I have researched these things because I don't want to further compromise my liver, since I have Hepatitis C, gotten from a blood transfusion. I suffered from severe depression a great deal of my life. I was labeled as bi-polar at one time. I also had undiagnosed hypothyridism, which is being treated now. I had serious childhood abuse issues, Hep. C, and hypothyroidism, all of which have depression as a symptom. If I took a drug for depression on top of those things I would only have had MORE problems.
Emotional issues can be worked out just fine in talk therapy with a therapist one can relate to and trust.
I know, because I did it. It is hard work to look at the facts squarely, but it works.
Depression is an emotion that has beeen vilified into being a disease. It was named a disease so that doctors could bill insurance companies for treating it. But insurance often has a clause that they don't cover psychological issues, so the docs called depression a medical issue when manufacturers came up with a drug they wanted to sell. We need to understand that this is big business, they are not simply altruistic folks that live to take care of us. A lot of very nice people are in the healthcare business, and most mean well. But doctors often just go by their big pharmacological book, looking up symptoms and handing out drugs they have never personally taken or researched.
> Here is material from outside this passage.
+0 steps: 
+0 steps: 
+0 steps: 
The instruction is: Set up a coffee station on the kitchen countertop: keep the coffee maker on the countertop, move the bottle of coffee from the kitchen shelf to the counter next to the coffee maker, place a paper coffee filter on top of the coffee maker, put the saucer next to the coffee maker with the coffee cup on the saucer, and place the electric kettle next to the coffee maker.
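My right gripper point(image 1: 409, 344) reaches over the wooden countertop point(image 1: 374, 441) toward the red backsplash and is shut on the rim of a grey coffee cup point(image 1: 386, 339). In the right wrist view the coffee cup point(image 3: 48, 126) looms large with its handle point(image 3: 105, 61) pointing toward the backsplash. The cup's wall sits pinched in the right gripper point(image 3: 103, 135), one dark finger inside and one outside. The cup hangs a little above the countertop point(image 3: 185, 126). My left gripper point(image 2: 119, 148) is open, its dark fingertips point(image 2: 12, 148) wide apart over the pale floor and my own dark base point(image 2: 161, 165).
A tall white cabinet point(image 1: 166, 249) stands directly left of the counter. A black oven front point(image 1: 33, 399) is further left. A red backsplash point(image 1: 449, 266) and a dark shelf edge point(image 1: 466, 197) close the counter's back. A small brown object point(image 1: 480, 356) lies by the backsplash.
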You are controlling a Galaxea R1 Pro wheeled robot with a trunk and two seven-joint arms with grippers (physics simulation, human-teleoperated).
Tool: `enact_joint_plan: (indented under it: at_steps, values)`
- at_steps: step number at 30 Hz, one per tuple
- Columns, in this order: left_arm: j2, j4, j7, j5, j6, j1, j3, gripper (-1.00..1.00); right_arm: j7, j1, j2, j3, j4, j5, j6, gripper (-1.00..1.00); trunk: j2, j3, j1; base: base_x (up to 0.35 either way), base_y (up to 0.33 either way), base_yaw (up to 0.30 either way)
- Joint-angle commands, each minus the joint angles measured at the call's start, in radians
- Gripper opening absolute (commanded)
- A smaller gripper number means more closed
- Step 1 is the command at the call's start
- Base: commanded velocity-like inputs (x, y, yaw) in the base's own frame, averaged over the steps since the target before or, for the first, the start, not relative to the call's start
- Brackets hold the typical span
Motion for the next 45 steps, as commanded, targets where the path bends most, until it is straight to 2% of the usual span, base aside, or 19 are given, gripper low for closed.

And, my doctor told me, not all side-effects are listed in their pharmacological book.
I have questioned doctors many times over why they want me to take this or that drug, after I researched them, and then they agreed with me that it was not a good thing to take the drugs. They admitted they had not known all the facts about what they were subscribing. They are just human beings with limited time they can spend with us, and they do the best they can, in their chosen field, so I am not faulting them. I am saying it is up to us to be careful of our own bodies, because we are the ones that have to live with our choices.
It is normal to feel depressed when certain things happen, or we feel helpless when we don't have good coping skills, or have been mistreated, or when we have losses. Brain chemical imbalance has never been measured, and the drugs intefere with nuerotransmitters, they do not balance the brain chemicals.. that has become the catch phrase and it is totally inaccurate, but doctors say it all the time.
So-called anti-psychotic drugs are actually are a drug lobotomy, as far as I can tell how they "work". They are being pushed on doctors like crazy as supposedly safe alternatives to depression, by pharacuetical companies. Remember, this is their business, to sell doctors on drugs. Drugs are used to manage people in nursing homes because they make one emotionally flat. If you have emotional issues, you need the full capacity of your brain and emotions to work through and deal with your issues. I hope that you get good psychological help, because we can change thinking patterns. There is a way out!
We HAVE to be our own healthcare advocate. I learned the hard way, by experience, and then learned to research. You can learn by educating yourself.
If you do an internet search on your health problem and the drugs you are offered, you will find a lot of info, on both sides of the story. There are lots of doctors and self-help groups trying to get these points across to those that want to know.